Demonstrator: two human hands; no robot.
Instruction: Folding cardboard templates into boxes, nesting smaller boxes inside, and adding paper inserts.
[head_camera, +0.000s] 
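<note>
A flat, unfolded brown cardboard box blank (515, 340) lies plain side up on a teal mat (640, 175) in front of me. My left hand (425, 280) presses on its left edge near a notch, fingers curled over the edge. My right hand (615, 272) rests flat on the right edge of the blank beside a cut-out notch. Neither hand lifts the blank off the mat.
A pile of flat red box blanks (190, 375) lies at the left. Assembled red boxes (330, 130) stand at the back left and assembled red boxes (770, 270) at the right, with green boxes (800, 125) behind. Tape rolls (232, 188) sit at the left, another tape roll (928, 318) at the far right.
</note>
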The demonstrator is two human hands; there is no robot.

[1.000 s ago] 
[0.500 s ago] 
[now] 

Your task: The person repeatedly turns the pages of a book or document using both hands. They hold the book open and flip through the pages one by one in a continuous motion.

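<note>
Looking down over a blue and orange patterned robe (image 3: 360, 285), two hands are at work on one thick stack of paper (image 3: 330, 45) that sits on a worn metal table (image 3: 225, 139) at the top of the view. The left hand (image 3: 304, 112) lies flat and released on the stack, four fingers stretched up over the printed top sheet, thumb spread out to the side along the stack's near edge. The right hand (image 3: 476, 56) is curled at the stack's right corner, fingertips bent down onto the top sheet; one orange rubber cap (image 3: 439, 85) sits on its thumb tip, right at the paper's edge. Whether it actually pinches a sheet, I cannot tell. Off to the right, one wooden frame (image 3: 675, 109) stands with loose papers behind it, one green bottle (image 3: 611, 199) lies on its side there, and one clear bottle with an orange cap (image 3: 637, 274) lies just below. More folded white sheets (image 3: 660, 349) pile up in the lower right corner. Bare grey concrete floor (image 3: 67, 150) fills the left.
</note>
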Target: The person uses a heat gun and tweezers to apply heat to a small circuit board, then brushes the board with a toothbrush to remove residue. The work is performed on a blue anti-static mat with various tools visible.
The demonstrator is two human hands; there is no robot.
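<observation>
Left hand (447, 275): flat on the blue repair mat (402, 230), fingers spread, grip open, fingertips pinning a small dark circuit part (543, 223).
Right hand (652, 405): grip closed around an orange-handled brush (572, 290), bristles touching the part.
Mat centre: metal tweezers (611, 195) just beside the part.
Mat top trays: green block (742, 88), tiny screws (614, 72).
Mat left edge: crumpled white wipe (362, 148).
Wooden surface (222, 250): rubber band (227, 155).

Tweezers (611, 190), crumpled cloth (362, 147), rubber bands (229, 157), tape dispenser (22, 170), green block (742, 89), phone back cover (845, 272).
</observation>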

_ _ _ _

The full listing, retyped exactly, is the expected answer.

_EXPECTED OUTPUT_.
Demonstrator: two human hands; no robot.
Instruction: Folding cardboard templates into boxes, nesting smaller boxes inside, and adding paper inserts.
[head_camera, +0.000s] 
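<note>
A flat, unfolded brown cardboard box blank (515, 340) lies plain side up on a teal mat (640, 175) in front of me. My left hand (425, 280) presses on its left edge near a notch, fingers curled over the edge. My right hand (615, 272) rests flat on the right edge of the blank beside a cut-out notch. Neither hand lifts the blank off the mat.
A pile of flat red box blanks (190, 375) lies at the left. Assembled red boxes (330, 130) stand at the back left and assembled red boxes (770, 270) at the right, with green boxes (800, 125) behind. Tape rolls (232, 188) sit at the left, another tape roll (928, 318) at the far right.
</note>
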The demonstrator is two human hands; there is no robot.

[1.000 s ago] 
[0.500 s ago] 
[now] 

Your task: The person repeatedly turns the pages of a book or document using both hands. They hold the book open and flip through the pages one by one in a continuous motion.

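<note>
Looking down over a blue and orange patterned robe (image 3: 360, 285), two hands are at work on one thick stack of paper (image 3: 330, 45) that sits on a worn metal table (image 3: 225, 139) at the top of the view. The left hand (image 3: 304, 112) lies flat and released on the stack, four fingers stretched up over the printed top sheet, thumb spread out to the side along the stack's near edge. The right hand (image 3: 476, 56) is curled at the stack's right corner, fingertips bent down onto the top sheet; one orange rubber cap (image 3: 439, 85) sits on its thumb tip, right at the paper's edge. Whether it actually pinches a sheet, I cannot tell. Off to the right, one wooden frame (image 3: 675, 109) stands with loose papers behind it, one green bottle (image 3: 611, 199) lies on its side there, and one clear bottle with an orange cap (image 3: 637, 274) lies just below. More folded white sheets (image 3: 660, 349) pile up in the lower right corner. Bare grey concrete floor (image 3: 67, 150) fills the left.
</note>
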Target: The person uses a heat gun and tweezers to apply heat to a small circuit board, then brushes the board with a toothbrush to remove residue. The work is performed on a blue anti-static mat with various tools visible.
The demonstrator is two human hands; there is no robot.
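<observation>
Left hand (447, 275): flat on the blue repair mat (402, 230), fingers spread, grip open, fingertips pinning a small dark circuit part (543, 223).
Right hand (652, 405): grip closed around an orange-handled brush (572, 290), bristles touching the part.
Mat centre: metal tweezers (611, 195) just beside the part.
Mat top trays: green block (742, 88), tiny screws (614, 72).
Mat left edge: crumpled white wipe (362, 148).
Wooden surface (222, 250): rubber band (227, 155).

Tweezers (611, 190), crumpled cloth (362, 147), rubber bands (229, 157), tape dispenser (22, 170), green block (742, 89), phone back cover (845, 272).
</observation>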

The exercise is done, and nothing more is needed.